Exhibition Overview
Dutch paintings of the seventeenth century—the Golden Age of Rembrandt, Hals, and Vermeer—have been a highlight of The Met collection since the Museum's founding purchase in 1871. This exhibition will bring together some of the Museum's greatest paintings to present this remarkable chapter of art history in a new light. Through roughly sixty-five works of art organized thematically, the exhibition will orient visitors to key issues in seventeenth-century Dutch culture—from debates about religion and conspicuous consumption to painters' fascination with the domestic lives of women.

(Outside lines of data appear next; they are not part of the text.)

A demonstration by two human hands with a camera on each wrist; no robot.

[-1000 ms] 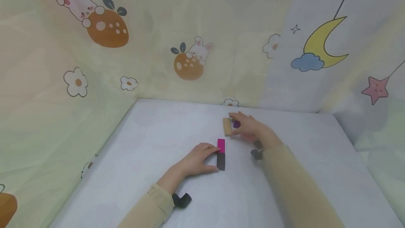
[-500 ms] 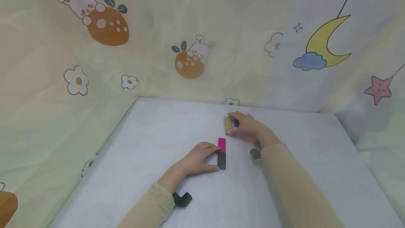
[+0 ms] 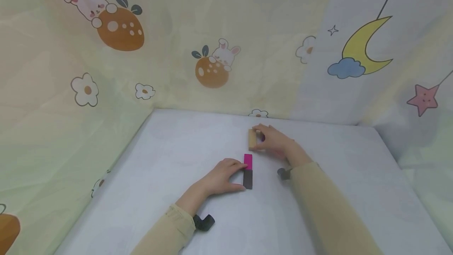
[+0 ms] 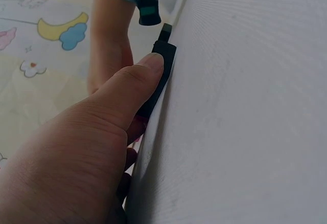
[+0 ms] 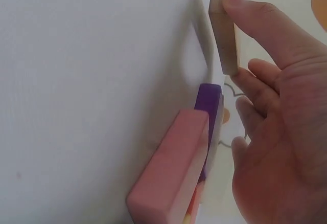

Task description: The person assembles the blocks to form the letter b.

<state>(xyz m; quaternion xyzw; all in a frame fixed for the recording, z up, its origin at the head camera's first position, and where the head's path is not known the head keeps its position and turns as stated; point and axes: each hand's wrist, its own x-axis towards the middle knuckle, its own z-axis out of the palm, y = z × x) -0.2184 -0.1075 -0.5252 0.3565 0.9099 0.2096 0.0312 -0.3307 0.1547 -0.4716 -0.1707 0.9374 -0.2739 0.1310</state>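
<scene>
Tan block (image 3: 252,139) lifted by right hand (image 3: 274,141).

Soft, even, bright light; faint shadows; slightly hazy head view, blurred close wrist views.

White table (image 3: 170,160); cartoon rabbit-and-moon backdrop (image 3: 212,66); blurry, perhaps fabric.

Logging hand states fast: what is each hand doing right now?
Left hand: fingers and thumb hold the black block, which lies end to end with the pink block.
Right hand: pinches the tan wooden block, lifted.
</scene>
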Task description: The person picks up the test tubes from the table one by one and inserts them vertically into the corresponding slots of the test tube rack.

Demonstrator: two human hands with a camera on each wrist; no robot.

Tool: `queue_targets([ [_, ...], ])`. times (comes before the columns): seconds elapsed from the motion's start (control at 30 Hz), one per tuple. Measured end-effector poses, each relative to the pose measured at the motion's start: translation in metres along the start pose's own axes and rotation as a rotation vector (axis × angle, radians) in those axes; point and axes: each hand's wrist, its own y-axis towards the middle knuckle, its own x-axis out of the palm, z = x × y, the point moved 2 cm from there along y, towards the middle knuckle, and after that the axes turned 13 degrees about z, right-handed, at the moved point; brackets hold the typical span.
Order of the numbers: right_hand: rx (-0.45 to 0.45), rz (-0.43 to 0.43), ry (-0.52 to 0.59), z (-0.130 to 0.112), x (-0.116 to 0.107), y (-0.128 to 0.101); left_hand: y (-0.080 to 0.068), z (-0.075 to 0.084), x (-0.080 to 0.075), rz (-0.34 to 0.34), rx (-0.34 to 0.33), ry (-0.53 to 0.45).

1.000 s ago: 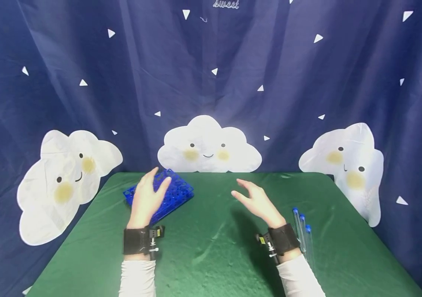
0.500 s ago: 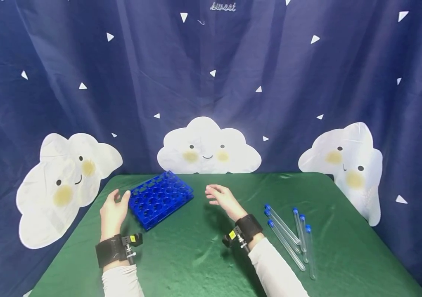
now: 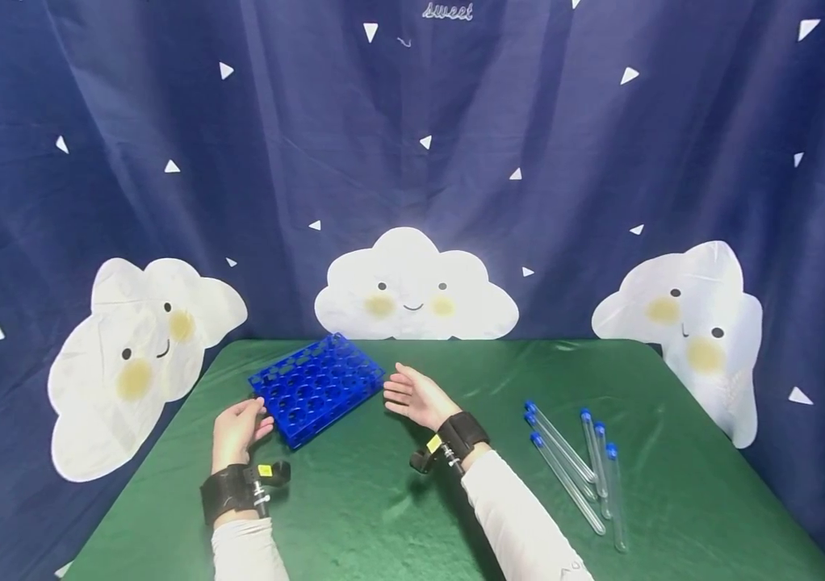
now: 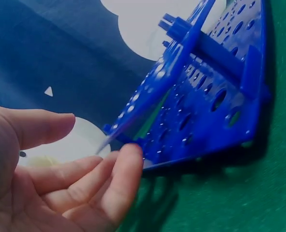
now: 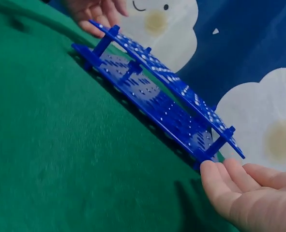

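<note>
A blue two-tier test tube rack [image 3: 318,387] lies slantwise at the back left of the table, its holes bare of tubes. At its near left corner is my left hand [image 3: 235,432]. In the left wrist view the fingers [image 4: 126,169] reach the rack's edge, while the thumb stands apart from it. My right hand [image 3: 420,397] is at the rack's right end, palm turned toward it. The right wrist view has those fingertips [image 5: 208,169] at the rack's lower corner; whether they press on it I cannot tell.
Several clear test tubes with blue caps [image 3: 565,484] lie on the right side of the green table [image 3: 383,516], in two loose groups. A dark blue curtain [image 3: 456,161] with white clouds hangs behind the table's far edge.
My left hand has come off from over the rack to its near left corner. The right hand has moved left to the rack's right end, uncovering the tubes. The rack has hardly moved.
</note>
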Motion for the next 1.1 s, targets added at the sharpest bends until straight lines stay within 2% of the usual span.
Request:
queue_targets([
  [0.17, 0.029, -0.014, 0.060, 0.001, 0.006, 0.005, 0.003, -0.006, 0.003, -0.105, -0.052, -0.081],
  [0.37, 0.061, -0.005, 0.155, 0.000, 0.008, 0.011, 0.006, -0.012, 0.008, -0.150, -0.058, -0.106],
  [0.6, 0.098, -0.025, 0.246, 0.004, 0.006, 0.016, 0.009, -0.014, 0.008, -0.145, -0.043, -0.115],
  [1.1, 0.082, -0.045, 0.280, 0.004, -0.002, 0.012, 0.004, -0.008, 0.010, -0.134, -0.051, -0.063],
])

The exhibition will provide a fresh perspective on the canon and parameters of the Dutch Golden Age by uniting paintings from The Met's Benjamin Altman, Robert Lehman, and Jack and Belle Linsky bequests. Works typically displayed separately in the Museum's galleries—such as Rembrandt's Gerard de Lairesse and Lairesse's own Apollo and Aurora—will be presented side by side, producing a visually compelling narrative about the tensions between realism and idealism during this period. The presentation will also provide the opportunity to conserve and display rarely exhibited paintings, including Margareta Haverman's A Vase of Flowers—one of only two known paintings by the artist and the only painting by an early modern Dutch woman currently in The Met collection. The exhibition takes its title from one of the period's major works of art theory, Philips Angel's The Praise of Painting (1642), a pioneering defense of realism in art.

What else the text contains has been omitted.